夜叉丸は仕事で潰れている俺を憚ってか、はたまた兄の指示があったのか。我愛羅の世話の合間、俺が間借りしている自宅に顔出す時も我愛羅を連れては来なかったし、俺からわざわざ会いにいくようなことはしなかった。
(そのツケか)
ツケもなにも。
忙しくてそれどころではなかったんだが。
俺は鼻から息を抜いて、腕を組んだ。
「飯は」
「不要だ」
「はっ、子どもは子どもか」
「なに……?」
「そもそも、テメェ如きが俺様に敵うわけがないんだがな」
事実を告げたのが気に入らなかったのか、ない眉がピクリと上がる。
「いくら生霊が憑いてるとはいえ、お前の肉体は生身だ。俺を殺したいなら、テメェは生きなきゃならねーだろ。それなら飯は食うしかない」
「……」
「俺を殺すんじゃなかったのかよ」
「殺す。それがオレの存在意義だからだ」
存在意義、ねェ。
俺は鼻で笑い飛ばした。
七歳の子どもが。自分が世界の中心だと勘違いしてるその歳で。存在意義(そんなもの)を見つけた気でいるのが、ちゃんちゃらおかしい。
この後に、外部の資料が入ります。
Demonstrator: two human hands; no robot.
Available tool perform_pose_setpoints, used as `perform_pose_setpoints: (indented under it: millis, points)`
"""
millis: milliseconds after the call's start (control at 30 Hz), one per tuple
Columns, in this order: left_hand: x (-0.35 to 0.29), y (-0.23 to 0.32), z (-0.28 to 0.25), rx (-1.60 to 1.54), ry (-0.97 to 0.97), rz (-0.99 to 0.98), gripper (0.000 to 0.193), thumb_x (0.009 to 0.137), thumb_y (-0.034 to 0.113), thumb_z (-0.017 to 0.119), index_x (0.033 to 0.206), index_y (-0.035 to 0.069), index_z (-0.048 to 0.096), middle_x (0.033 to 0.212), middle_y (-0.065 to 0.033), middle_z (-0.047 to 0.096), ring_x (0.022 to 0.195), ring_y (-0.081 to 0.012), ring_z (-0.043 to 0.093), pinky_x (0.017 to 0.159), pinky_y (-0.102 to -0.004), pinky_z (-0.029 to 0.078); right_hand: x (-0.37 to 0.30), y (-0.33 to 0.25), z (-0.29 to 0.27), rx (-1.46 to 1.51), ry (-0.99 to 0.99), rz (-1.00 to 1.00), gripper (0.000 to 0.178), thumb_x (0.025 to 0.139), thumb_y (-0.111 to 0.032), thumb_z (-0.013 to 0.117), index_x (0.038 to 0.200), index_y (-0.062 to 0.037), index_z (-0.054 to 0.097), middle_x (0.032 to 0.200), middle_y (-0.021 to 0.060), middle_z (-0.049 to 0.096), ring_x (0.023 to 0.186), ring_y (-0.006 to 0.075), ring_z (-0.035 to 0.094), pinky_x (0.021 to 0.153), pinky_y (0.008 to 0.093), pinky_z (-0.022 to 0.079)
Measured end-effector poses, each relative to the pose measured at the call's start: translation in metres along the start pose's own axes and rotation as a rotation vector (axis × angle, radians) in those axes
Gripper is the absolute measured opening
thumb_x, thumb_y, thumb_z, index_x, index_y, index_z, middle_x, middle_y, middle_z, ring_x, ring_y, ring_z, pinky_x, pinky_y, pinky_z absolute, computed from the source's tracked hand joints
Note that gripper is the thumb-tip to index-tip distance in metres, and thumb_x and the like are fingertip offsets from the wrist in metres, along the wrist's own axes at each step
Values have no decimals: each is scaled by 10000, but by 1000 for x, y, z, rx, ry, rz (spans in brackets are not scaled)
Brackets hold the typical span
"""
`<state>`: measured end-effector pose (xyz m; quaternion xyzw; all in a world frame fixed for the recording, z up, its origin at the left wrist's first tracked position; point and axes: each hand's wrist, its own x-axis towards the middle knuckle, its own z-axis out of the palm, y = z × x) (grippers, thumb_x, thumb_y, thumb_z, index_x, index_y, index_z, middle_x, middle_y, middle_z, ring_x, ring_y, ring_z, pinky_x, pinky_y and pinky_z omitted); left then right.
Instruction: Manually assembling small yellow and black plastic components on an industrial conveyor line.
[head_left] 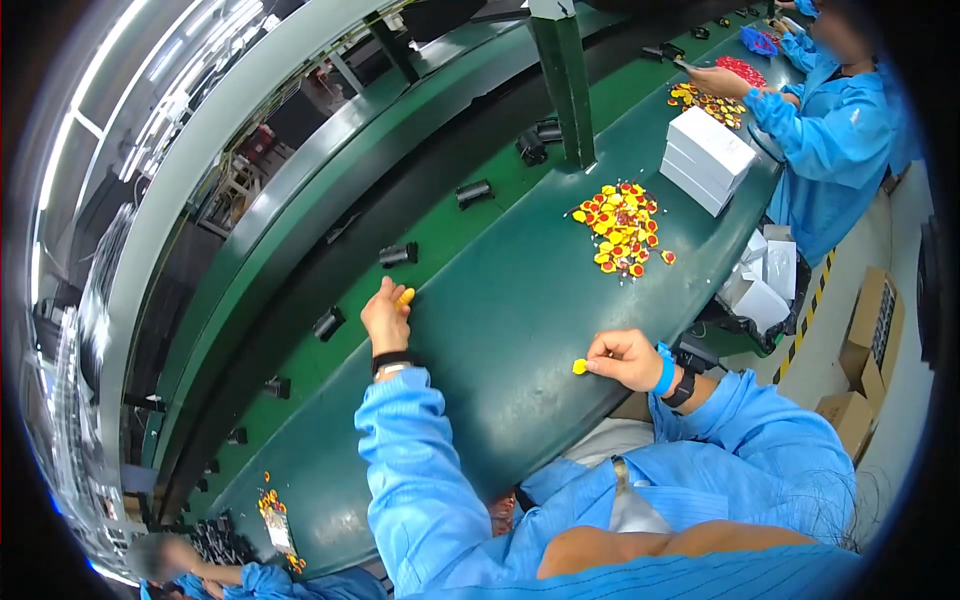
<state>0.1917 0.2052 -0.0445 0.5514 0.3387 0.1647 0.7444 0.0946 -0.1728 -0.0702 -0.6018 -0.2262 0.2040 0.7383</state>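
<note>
My left hand [384,318] is at the far edge of the green worktable, its fingers closed on a small yellow piece [405,297]. My right hand [626,358], over the near side, pinches another small yellow piece [580,367] between thumb and fingertips. Beyond both hands, a loose pile of small yellow and red pieces [620,225] lies on the green tabletop [490,330]. What exact kind of part these are is too small to tell. Past my left hand, a black cylindrical part [398,255] rests on the green belt.
More black parts [474,193] sit spaced along the belt. A green post [562,90] rises at the table's far edge. White boxes [705,160] are stacked at right, near a co-worker in blue [825,140]. A bin of white boxes [762,285] and cardboard cartons [870,335] stand below.
</note>
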Motion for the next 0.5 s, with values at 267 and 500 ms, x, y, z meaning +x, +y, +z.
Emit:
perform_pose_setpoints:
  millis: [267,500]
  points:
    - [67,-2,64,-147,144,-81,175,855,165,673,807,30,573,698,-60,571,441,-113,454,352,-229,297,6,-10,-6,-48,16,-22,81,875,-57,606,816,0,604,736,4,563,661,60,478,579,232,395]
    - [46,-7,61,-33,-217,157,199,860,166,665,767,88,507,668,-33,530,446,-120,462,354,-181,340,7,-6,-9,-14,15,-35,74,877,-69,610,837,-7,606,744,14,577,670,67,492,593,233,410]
「ま、やれるもんならやってみろ。テメェが生きてる限り死ねるもんも死ねねーよ、クソ野郎」
「貴様にオレの何が分かる……!」
「分かるよ。テメェが夜叉丸(俺のダチ)を殺したってことくらいはな」
隈に縁取られた目に鋭さが増したが、俺は構わず続けた。
「夜叉丸を殺したお前を、俺は今許すことができない。だが、お前の父親からお前を見るように言われた。だから見る。それだけだ」
畏怖も嫌悪もない。守鶴だからとかどうでもいい。
「忍術を使えること自体が、そもそも『普通の人間』の括りから外れている。金を作り出せる俺だって、十分に『オカシイ』からな」
「だが、お前は愛されていただろう」
「あ?」
「オレは愛されたことなどない。生まれながらの化け物だ」
どこで余計なことを刷り込まれてきたのか。淡々と語る甥に絶句した。
(愛されていないだと。冗談じゃない)
俺の愛する人の命の上に生まれ、俺の親友の犠牲の上に生きているお前が何を言う。
俺はギリリと奥歯を噛み締め、踵を返す。台所の棚から紙の箱を取り出し、蓋を開けてからレンジに入れる。
二分五十秒。
チンッ、と独特の電子音がしたら取り出して、次は白米のパックに入れ換えて再びツマミを回す。
台所の下、食器が積み重なっている中から楕円の皿を引き抜いた。軽く洗ってから、水気を拭き取り、温め終わった白米を持ってきて先に乗せ、その上から先に温めたルーをかける。
そして、それをテーブルに置き、スプーンを脇に添えた。
「腹減ってるからクソみたいなこと考える。食え」
言われて我愛羅は、訝しげに眉間を寄せる。
「なんだ、これは」
「どう見てもカレーだろ」
「カレー?これがか」
理解出来ないと言わんばかりに、頭を振った。
「まだオレを馬鹿にしているようだな」
「どうしてそうなる」
「カレーがこんなに早く出来るわけがない」
ああ、それでか。
(手料理しか出さなかったのかよ、夜叉丸(あの真面目野郎)は)
きっとこいつの頭ン中のカレーは、じゃがいもの皮を剥いて切って、たまねぎも皮を剥いて切って。にんじんを刻んで、肉炒めて、野菜を入れてぐつぐつ煮て、そこにルーを入れてお玉で掻き回して出来たものなんだ。
俺は台所に戻り、我愛羅の前にしゃがみ空箱を見せた。
「いいか。これはレトルトっつーんだよ」
「れとると……?」
「レンジでチンすれば食べられるもンだ」
小さな手がレトルトカレーの箱を受け取った。
余程珍しいのか。
青い瞳が瞬きも忘れ、手元のそれをしげしげと眺めている。
「今日は俺も他国から帰ってきたばかりでな。明日はもう少しマシなの買ってきてやるから、今日はそれで我慢しろ」
「フン、期待はしない」
そう言いながらも。
翌日。
ビーフカレーの甘口、中辛、辛口。キーマカレーにチキンカレー、野菜カレー。濃厚シチューに親子丼、中華丼。果てには、ハンバーグに焼き鳥、麻婆豆腐、海老のチリソースまで。
奮発してレトルトシリーズを二箱ずつ買って入れておいたら、全て試したらしく。
「おい、ララ」
「なンだ」
「土の国に行く前に、砂肝入れておけ」
「チョイス渋いな」
ーーーパァン。
飛んできた砂を金の手が握り潰した。